The erection of and subsequent destruction of the “Satanic” Temple of Iowa’s display in the state capitol presents culture-warring Christians with a learning opportunity if we’re willing to be honest with ourselves. Much like every other flash-in-the-pan, controversy-feeding, ungodly offense turned viral cultural “event,” this incident caused a paparazzi-like rush to keyboards to compete for who could signal the most devotion to Christ in their celebration of (as one voice put it) “decapitating Satan.”
You’ll notice I’m putting “Satan” in quotes because the Satanic Temple doesn’t actually believe in the existence of Satan. They use Satan as a kind of mascot to represent their particular brand of humanism.
Good brothers are disagreeing about the moral and ethical particulars of what happened (almost as if the “Satan” stunt was designed to drive us even further apart), but we can confidently say both that the display was not actually about the real Satan (Isaiah 14:13-14, 2 Corinthians 4:4, Revelation 20:3) and that Iowa lawmakers should never have gullibly approved of its display.
In our free speech legal tradition, citizens are not discriminated against by not having open access to put up displays in a government building, nor are their rights violated by seeing a display that they disagree with or find offensive, even in a government building. Speech is not violence. The “Satanic” Temple’s identity as a religion is itself a lie, and their adoption of Satan (who is real and has a defined moral identity) is itself a promotion of lawlessness and evil. Our country does not recognize a right to lie nor a right to openly advocate for lawlessness, and Iowa lawmakers should have rejected the group’s childish display as the silly stunt that it was.
As believers, we know that idols and idolatrous displays (much like the food sacrificed to them) have no power (Isaiah 44:18). They cannot harm us. In this case, the goofy display of Baphomet put up by the “Satan” group merely joined the chorus of offensive expressions against God that believers are subjected to daily. It is proper that we are offended when we hear or see expression offensive to God, yet in this case we should also be offended by the lack of courage and/or competence of lawmakers who fail to understand that expression cannot be disconnected from meaning.
Much like we are morally obligated to the objectivity of language by insisting (for example) that “male” and “female” correspond to biological reality, a group that identifies with “Satan” should bear the identity of all that Satan implies. They do not get to redefine it, and they don’t get to troll everyone with Satanic idols and then claim “Why you mad, Bro?” non-theism as soon as everyone reacts as if they are truly overtly worshipping Satan. It was a lie, and Iowa lawmakers were stupid for going along with it.

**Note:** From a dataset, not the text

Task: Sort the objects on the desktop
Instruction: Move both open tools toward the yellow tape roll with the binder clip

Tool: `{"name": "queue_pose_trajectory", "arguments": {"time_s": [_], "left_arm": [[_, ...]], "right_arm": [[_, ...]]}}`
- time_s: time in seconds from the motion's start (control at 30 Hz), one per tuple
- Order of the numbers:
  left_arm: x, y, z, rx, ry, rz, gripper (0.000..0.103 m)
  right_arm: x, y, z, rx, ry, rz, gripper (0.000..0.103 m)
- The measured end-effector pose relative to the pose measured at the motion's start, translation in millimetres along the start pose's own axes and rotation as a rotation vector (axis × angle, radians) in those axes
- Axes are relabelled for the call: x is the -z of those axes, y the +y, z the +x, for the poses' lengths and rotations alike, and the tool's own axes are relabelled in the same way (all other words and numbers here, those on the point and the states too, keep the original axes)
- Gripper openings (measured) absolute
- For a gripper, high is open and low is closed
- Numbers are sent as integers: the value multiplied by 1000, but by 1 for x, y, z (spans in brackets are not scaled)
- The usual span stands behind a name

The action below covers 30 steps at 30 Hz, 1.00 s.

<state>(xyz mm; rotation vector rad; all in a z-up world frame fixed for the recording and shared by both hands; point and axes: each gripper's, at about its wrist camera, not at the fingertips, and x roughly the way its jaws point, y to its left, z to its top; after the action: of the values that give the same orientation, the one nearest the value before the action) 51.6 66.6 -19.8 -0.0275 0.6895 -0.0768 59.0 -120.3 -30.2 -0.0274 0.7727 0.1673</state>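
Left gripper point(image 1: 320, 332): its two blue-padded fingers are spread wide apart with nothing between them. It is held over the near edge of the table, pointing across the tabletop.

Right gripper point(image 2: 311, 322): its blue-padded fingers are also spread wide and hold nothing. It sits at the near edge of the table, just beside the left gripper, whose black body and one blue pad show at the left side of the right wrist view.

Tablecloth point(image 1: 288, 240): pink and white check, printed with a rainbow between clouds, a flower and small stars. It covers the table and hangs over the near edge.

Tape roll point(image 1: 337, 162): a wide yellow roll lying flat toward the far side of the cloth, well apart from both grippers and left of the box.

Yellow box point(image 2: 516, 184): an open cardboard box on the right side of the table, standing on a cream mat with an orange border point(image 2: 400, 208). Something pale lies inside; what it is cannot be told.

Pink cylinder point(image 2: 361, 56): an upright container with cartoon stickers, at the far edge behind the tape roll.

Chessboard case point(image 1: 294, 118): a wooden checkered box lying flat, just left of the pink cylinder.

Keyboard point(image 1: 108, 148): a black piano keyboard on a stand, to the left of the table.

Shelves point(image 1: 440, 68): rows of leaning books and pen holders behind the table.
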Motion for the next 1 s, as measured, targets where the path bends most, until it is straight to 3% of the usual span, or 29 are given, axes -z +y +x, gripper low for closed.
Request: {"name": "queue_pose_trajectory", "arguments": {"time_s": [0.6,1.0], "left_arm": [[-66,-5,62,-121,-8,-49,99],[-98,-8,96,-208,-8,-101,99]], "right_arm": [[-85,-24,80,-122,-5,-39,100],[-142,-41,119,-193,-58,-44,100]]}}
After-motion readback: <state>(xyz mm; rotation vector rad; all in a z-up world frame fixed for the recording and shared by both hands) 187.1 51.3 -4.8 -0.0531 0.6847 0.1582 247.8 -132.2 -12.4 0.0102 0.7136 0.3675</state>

Yet the reaction to the display was also a stunt (I say this as someone who has done a few). The deed was done by Michael Cassidy, a would-be Mississippi politician and Navy veteran who recently decided to brand himself as an “America first” candidate in a failed 2022 US congressional bid that brought to light a host of bizarre and decidedly un-conservative political positions. Now running for a Mississippi house seat, Cassidy saw the “Satanic” Temple display along with the rest of the internet and decided to “awaken Christians to the anti-Christian acts promoted by our government” (his words) by traveling 800 miles to “behead” a silly, powerless display that would have been virtually non-existent apart from its utility to online purveyors of outrage who to this moment remain content to let their audiences believe the display was actually about worshipping Satan rather than trolling Christians.
Incidents like this are far more useful to the enemies of Christ than to his people. We were already outraged at the display and at the lawmakers who allowed it. While less consequential, a conservative Christian destroying property to “awaken Christians to government promotion of anti-Christian acts” (despite the categorical difference between allowing expression and endorsing it) is judicially identical to tearing down a statue of Mary outside a Catholic church or spraypainting “Christ is Lord” on the side of a Mosque. It gives fuel to the enemies of Christ by granting undue influence to those seeking to marginalize the Gospel as a message that needs violence and censorship to advance.
I’ve already heard the “this is why we lose” and “at least someone is doing something” cries from good brothers who pragmatically ignored Oliver Anthony’s thinly-veiled everyman socialism and would likely never literally smash a false idol if it wasn’t low-hanging “Satan” fruit and/or they weren’t running for office. When we see false worship and deception, we decry it, we mock it, and we rebuke the political leaders who fall for it. We don’t adopt the left’s unbiblical, Critical Theory notion that words are violence by responding to powerless, mute idols with violence of our own.